* _Task statement_: Count the lines below that carry the word "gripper". Answer with that number alone.

* _Data provided_:
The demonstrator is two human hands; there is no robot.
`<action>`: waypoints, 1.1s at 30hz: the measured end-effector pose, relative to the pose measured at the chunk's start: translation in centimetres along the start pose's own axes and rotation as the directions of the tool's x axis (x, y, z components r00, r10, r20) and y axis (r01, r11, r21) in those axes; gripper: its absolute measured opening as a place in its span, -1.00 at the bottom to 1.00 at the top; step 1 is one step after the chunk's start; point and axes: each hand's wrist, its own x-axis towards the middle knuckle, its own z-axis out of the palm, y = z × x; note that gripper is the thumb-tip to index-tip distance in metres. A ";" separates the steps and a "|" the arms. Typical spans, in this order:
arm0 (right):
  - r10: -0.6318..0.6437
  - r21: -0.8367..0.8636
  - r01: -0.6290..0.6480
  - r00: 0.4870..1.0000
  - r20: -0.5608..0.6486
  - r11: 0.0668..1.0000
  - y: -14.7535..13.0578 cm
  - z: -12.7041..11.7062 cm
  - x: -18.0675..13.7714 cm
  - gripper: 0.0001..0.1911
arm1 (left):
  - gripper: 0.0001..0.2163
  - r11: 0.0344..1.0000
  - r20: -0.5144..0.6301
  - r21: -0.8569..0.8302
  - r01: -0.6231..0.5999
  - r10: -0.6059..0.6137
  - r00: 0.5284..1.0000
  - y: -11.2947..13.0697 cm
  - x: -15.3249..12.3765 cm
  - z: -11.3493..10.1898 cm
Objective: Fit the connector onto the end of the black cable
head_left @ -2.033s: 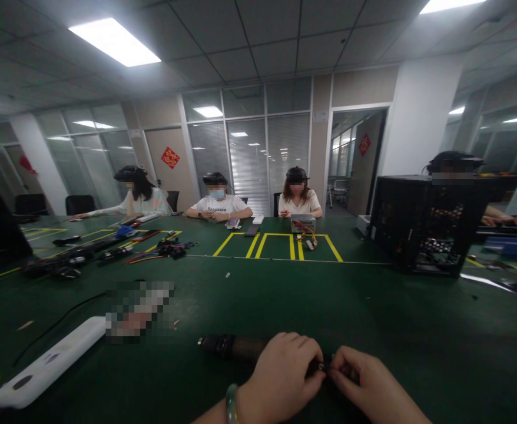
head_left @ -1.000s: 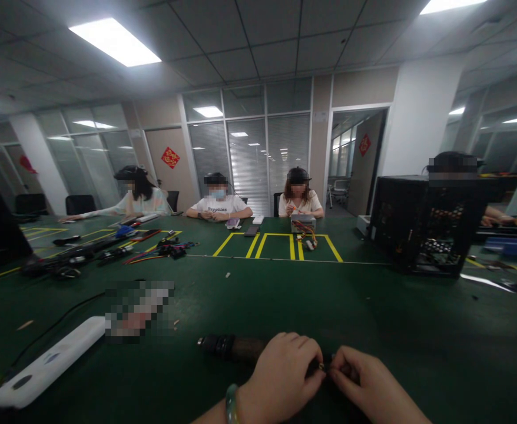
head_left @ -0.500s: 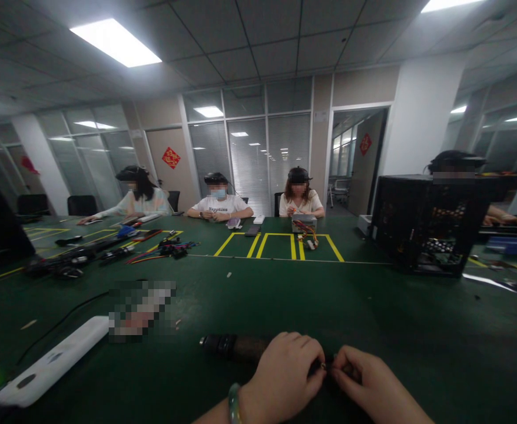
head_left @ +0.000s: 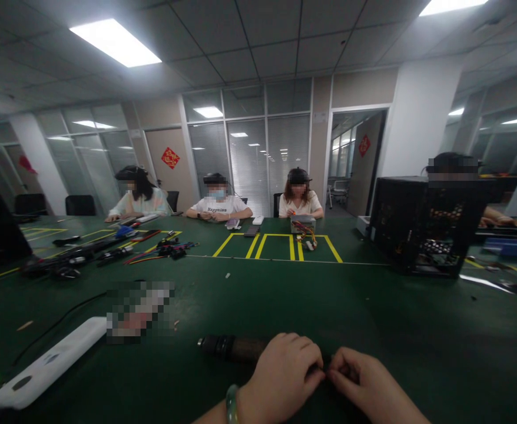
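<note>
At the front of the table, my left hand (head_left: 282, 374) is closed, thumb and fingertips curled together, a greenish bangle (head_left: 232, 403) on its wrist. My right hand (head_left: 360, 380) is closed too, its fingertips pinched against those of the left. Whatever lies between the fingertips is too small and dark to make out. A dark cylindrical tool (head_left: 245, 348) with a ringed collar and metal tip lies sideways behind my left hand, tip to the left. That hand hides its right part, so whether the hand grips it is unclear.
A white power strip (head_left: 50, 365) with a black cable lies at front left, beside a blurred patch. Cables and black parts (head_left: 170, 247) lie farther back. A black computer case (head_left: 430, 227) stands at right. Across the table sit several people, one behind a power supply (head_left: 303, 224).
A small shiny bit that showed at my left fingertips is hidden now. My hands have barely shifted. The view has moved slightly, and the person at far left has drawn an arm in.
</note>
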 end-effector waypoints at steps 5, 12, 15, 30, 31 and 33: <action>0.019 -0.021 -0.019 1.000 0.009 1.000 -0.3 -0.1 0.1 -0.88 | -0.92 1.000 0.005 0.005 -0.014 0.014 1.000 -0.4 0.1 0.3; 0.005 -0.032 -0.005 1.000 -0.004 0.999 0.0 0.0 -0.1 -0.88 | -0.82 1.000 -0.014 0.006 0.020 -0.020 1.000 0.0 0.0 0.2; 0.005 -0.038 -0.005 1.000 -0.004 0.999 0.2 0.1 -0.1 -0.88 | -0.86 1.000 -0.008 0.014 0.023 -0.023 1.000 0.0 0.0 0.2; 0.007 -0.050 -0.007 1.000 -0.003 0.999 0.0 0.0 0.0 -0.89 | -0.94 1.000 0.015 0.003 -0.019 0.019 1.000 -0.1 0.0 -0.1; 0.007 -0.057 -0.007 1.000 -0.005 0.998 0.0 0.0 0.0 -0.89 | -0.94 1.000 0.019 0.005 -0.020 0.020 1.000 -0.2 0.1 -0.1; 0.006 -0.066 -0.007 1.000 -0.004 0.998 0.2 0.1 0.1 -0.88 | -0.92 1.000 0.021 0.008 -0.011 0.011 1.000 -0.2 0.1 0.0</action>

* _Result for this exercise_: 3